Si spacciava per agente di polizia e simulava telefonate durante falsi controlli amministrativi nei locali del centro, esibendo un distintivo contraffatto. Lo strano comportamento è stato denunciato alla polizia. L’ufficio prevenzione generale e soccorso pubblico ha immediatamente avviato le indagini coordinate dal sostituto commissario Annamaria Mancini.

Il finto polizotto L’uomo è stato identificato e denunciato alla procura della Repubblica per millantato credito, usurpazione di titoli e funzioni, uso illecito di segni o distintivi. Nel corso di una perquisizione domiciliare, delegata dal sostituto procuratore Raffaele Iannella è stato trovato il tesserino che l’uomo utilizzava per qualificarsi, si tratta di un dipendente pubblico trentacinquenne ternano.
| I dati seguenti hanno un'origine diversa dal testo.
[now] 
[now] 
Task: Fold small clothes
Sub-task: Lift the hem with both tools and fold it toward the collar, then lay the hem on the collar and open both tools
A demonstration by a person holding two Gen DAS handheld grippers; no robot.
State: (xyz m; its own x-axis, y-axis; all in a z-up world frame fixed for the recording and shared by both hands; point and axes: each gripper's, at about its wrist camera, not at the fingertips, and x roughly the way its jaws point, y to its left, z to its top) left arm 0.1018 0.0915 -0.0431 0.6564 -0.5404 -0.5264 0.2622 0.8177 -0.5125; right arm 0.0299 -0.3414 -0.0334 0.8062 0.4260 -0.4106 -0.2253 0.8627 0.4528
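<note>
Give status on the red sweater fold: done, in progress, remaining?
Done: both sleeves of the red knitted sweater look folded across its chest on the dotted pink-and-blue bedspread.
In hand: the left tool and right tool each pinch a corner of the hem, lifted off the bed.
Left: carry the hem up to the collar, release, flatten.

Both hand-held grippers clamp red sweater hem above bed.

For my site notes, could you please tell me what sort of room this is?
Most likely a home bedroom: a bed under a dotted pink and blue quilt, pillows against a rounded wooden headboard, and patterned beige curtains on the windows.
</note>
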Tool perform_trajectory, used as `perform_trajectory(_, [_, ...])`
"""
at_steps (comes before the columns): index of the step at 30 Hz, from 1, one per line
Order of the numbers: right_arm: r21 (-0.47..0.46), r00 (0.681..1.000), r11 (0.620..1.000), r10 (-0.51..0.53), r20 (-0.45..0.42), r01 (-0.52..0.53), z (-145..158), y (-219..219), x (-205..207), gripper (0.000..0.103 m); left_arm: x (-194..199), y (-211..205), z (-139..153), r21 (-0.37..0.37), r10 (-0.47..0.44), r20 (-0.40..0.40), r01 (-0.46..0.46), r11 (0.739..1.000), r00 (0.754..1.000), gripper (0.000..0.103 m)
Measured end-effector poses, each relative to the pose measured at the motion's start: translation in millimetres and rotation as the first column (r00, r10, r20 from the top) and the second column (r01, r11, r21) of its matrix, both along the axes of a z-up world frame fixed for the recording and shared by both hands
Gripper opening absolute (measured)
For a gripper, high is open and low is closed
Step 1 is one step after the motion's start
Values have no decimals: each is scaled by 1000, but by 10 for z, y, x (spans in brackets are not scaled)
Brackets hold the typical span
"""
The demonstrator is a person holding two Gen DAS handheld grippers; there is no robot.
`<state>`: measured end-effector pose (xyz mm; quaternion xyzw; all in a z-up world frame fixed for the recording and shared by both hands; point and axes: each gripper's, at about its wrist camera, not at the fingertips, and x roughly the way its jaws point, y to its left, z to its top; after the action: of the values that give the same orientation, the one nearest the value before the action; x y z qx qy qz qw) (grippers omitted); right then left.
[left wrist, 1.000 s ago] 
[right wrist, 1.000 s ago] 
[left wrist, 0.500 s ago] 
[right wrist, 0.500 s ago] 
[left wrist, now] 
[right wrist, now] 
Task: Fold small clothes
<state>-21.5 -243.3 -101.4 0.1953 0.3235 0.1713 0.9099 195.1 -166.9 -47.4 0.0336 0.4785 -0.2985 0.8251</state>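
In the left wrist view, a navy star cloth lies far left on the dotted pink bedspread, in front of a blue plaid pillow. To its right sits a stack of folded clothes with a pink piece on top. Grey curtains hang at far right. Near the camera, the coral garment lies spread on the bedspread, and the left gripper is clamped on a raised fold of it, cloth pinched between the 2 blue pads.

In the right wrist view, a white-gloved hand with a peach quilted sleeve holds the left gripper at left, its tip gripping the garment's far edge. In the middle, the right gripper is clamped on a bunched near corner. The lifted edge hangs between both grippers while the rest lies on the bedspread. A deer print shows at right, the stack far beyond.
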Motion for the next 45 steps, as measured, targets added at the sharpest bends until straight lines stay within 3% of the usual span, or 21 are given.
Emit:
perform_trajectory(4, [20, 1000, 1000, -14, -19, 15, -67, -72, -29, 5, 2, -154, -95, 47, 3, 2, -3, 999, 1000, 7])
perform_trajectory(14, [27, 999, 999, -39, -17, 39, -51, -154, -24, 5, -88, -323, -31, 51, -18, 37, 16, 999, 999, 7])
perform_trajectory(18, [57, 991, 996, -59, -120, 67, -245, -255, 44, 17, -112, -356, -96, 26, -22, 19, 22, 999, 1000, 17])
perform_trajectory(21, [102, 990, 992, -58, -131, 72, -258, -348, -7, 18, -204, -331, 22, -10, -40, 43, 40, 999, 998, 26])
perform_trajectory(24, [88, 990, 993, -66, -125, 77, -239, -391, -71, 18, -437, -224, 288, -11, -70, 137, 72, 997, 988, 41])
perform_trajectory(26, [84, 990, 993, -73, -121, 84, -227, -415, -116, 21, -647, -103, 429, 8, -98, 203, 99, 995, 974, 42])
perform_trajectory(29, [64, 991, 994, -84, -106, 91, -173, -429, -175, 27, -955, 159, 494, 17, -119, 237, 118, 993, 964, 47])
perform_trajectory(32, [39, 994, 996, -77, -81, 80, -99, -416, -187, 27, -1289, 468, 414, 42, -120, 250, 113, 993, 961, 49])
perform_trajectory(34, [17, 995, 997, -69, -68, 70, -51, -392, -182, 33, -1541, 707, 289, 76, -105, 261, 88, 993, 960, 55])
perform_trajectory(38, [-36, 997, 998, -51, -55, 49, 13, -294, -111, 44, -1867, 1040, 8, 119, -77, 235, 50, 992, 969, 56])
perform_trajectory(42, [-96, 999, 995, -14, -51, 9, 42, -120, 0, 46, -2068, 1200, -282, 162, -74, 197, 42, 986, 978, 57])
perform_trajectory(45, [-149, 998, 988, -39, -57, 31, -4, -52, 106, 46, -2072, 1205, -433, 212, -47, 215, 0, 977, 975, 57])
Sorvegliato speciale Nel corso dei quotidiani controlli a persone sottoposte a misure alternative alla detenzione e alla misure di prevenzione, personale della squadra volante ha denunciato un 23enne di origini tunisine per la violazione delle prescrizioni dell’obbligo di permanenza nella sua abitazione in alcune fasce orarie e il divieto di allontanarsi da Terni. Il giovane noncurante delle prescrizioni del giudice si sarebbe allontanato di casa per andare a Roma. È stato rintracciato e denunciato all’autorità giudiziaria.